HPD staffs officers according to calls for service and the degree of crime. As a rule, said Cutler, the lower the economic level of a neighborhood, the more crime and the greater the chance motorists and pedestrians will be stopped.
People without discretionary income to properly maintain their cars also run a greater risk of getting stopped, regardless of race, said Cutler.
“I would say socioeconomic factors have a greater impact on the chances of getting stopped than race and sex,” he said. “Putting food on the table just may take priority to getting a broken tail-light fixed.”
LULAC state policy director Ana Yáñez-Correa said the report mirrors similar studies elsewhere.
“These numbers just confirm what Latinos already know from their experiences on Texas roads,” she said.
The agencies currently are required to report only statistics of traffic stops that resulted in tickets or arrests.
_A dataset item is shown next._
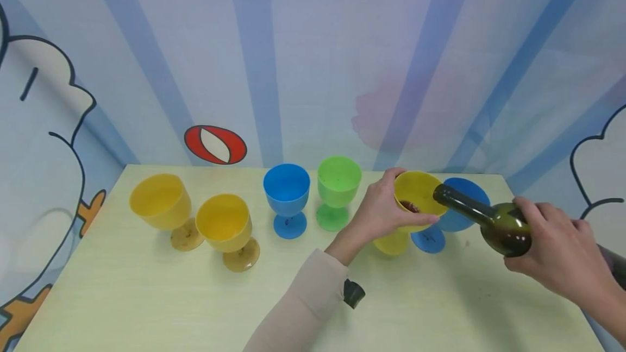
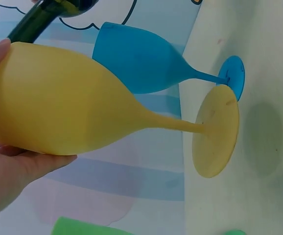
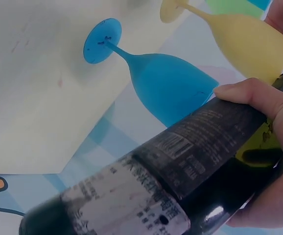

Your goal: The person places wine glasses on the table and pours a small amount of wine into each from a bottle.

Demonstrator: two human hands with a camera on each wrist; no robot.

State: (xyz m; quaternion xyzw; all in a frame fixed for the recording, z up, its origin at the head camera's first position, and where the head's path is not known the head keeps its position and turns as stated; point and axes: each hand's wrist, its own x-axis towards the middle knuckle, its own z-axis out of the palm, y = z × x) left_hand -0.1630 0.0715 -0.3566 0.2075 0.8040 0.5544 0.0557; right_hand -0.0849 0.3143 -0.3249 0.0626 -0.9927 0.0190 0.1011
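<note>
My left hand (image 1: pixel 379 208) grips the bowl of a yellow goblet (image 2: pixel 58 98), thumb on one side and fingers on the other. In the left wrist view its foot hangs a little off the table. Some dark red liquid (image 1: pixel 408 207) lies inside the bowl. My right hand (image 1: pixel 562 243) is wrapped around a dark green wine bottle (image 1: pixel 506 230), tilted so that its mouth is at the goblet's rim. Labels (image 3: pixel 180 152) cover the bottle's side in the right wrist view. Right behind the yellow goblet stands a blue goblet (image 2: pixel 136 58), partly hidden in the head view.
Two yellow-orange goblets, one (image 1: pixel 161 202) at the far left and one (image 1: pixel 225 224) nearer, stand on the table (image 1: pixel 146 297). A blue goblet (image 1: pixel 287 192) and a green goblet (image 1: pixel 338 183) are mid-row. A small black piece (image 1: pixel 353 293) lies beside my left sleeve. A printed cloth (image 1: pixel 318 58) hangs behind.
</note>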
It exempted stops that involved pedestrians or resulted in warnings or searches without tickets.
In the future, departments will be required to report more comprehensive data, including whether probable cause to conduct a search existed, whether the officer had the individual’s voluntary consent and whether contraband was found.
But in a substantial loophole, the law does not require the more in-depth information from departments that currently use audio and visual equipment in vehicles or have even applied for funding to buy any. These exemptions cover a majority of the state’s policing departments.
While HPD cars have been equipped with recording equipment for some time, Cutler said the department still gathers and tracks the detailed data on a month-to-month basis. “We’re not required to but we still do it,” he said.
The civil rights groups also criticized the overall lack of teeth in the law and the absence of standardized reporting.
Many departments also did not break the data down by race and ethnicity while others used arbitrary or misleading categories, such as counting Latinos as Anglos. One county department considered “Asians” and “Orientals” as two different ethnic groups.
Authored by University of Texas economics professor Dwight Steward and a team of experts, the report recommends that the Legislature amend the law to require the more comprehensive data from all of the law enforcement agencies.